Segmentation of histograms and distribution fitting

Usage

segment_and_fit(
  histogram_obj,
  optima_threshold = 0,
  optima_flat_endpoints = T,
  histogram_count_threshold = 0,
  eps = 1,
  remove_low_entropy = T,
  min_gap_size = 2,
  min_segment_size = 3,
  seed = NULL,
  max_uniform = FALSE,
  uniform_threshold = 0.75,
  uniform_stepsize = 5,
  uniform_max_sd = 0,
  truncated_models = FALSE,
  metric = c("jaccard", "intersection", "ks", "mse", "chisq"),
  distributions = c("norm", "unif", "gamma", "gamma_flip"),
  consensus_method = c("weighted_majority_vote", "rra"),
  metric_weights = rev(seq(1, 2, length.out = length(metric))),
  distribution_prioritization = distributions
)

Arguments

histogram_obj: a Histogram or HistogramList object
optima_threshold: threshold for local optima, i.e. a point can only be considered a local optima if it differs from its neighbour optima by greater than the permitted threshold, default 0
optima_flat_endpoints: in regions of flat density, whether to return the endpoints or the midpoints
histogram_count_threshold: a hard threshold to filter histogram density
eps: numeric (epsilon) hyperparameter to finetune segmentation.

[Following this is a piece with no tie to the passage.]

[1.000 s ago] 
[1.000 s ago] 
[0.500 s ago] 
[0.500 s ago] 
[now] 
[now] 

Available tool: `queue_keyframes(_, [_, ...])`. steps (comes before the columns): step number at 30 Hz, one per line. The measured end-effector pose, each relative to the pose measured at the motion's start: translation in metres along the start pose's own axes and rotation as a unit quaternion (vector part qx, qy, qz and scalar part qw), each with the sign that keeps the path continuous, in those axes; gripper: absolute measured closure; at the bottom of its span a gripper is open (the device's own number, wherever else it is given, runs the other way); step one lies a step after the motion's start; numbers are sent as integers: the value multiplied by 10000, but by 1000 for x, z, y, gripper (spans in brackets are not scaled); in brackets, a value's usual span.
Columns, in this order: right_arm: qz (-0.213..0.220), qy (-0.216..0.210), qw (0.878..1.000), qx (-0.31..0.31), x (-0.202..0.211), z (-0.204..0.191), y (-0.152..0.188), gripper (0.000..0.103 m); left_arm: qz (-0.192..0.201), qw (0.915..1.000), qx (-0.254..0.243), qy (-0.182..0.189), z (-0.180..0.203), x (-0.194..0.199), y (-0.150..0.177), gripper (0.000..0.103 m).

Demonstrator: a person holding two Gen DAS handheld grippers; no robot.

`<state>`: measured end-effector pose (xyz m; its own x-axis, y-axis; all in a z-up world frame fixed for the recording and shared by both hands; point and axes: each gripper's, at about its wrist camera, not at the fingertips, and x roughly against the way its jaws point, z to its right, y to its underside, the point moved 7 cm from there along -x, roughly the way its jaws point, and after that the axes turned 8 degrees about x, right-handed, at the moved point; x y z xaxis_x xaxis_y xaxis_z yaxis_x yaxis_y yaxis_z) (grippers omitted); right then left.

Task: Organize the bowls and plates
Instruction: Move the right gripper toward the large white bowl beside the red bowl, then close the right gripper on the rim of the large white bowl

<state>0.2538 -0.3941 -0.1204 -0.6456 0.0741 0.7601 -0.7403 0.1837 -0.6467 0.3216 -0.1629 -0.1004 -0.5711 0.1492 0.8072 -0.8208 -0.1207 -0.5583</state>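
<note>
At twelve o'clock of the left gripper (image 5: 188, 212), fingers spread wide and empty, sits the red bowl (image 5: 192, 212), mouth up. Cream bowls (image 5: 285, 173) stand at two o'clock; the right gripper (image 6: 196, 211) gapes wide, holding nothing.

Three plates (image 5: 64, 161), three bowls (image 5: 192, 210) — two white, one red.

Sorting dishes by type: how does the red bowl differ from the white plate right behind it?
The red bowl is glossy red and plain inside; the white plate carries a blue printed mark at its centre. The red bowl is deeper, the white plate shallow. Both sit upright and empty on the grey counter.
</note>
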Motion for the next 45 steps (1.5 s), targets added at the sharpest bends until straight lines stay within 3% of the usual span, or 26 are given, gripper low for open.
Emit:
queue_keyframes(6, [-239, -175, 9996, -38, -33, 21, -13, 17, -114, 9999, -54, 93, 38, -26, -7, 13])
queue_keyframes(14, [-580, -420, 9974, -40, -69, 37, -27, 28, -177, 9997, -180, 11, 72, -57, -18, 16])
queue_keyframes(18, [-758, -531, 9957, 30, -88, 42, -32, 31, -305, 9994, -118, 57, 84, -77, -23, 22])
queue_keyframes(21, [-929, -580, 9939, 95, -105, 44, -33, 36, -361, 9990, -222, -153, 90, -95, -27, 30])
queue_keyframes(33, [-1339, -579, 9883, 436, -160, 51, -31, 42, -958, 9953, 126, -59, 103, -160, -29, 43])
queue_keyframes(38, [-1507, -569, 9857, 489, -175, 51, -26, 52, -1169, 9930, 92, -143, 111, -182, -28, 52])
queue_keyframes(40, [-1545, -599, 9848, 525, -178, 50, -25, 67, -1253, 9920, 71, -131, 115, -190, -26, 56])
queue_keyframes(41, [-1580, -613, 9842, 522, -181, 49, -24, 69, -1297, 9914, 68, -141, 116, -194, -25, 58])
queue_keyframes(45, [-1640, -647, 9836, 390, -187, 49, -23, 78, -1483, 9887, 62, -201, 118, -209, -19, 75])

See Delon et al, 2005
remove_low_entropy: logical, indicating whether to filter out low entropy regions
min_gap_size: integer, indicating the minimum gap size to be filtered
min_segment_size: integer, indication the minimum segment size, default 3
seed: numeric seed
max_uniform: logical, whether to find a subsegment maximizing the fit of a uniform distribution
uniform_threshold: numeric, indicating the minimum proportion of the subsegment
uniform_stepsize: integer, indicating the stepsize (relative to the histogram bins) to take in the search for the uniform subsegment
uniform_max_sd: numeric, the number of standard deviations of the computed metric distribution away from the optimal uniform which has maximum length
truncated_models: logical, whether to fit truncated distributions
metric: a subset of mle, jaccard, intersection, ks, mse, chisq indicating metrics to use for fit optimization. Metrics should be ordered in descending priority. The first metric in the vector will be used to return the consensus model for the distribution determined through voting.
distributions: a subset of norm, gamma, and unif indicating distributions to fit.
consensus_method: one of weighted_majority_vote and rra as a method of determining the best method
metric_weights: required if method is weighted_majority_voting. weights of each metric to be multiplied by rankings. Weights should be in decreasing order. A higher weight results in a higher priority of the metric.
distribution_prioritization: if method is weighted_majority_voting, a list of ranked distributions, to break ties

Value

a HistogramFit object representing the Histogram and results of the fit

Examples

if (FALSE) {
x = Histogram(c(0, 0, 1, 2, 3, 2, 1, 2, 3, 4, 5, 3, 1, 0))
res = segment_and_fit(x)
}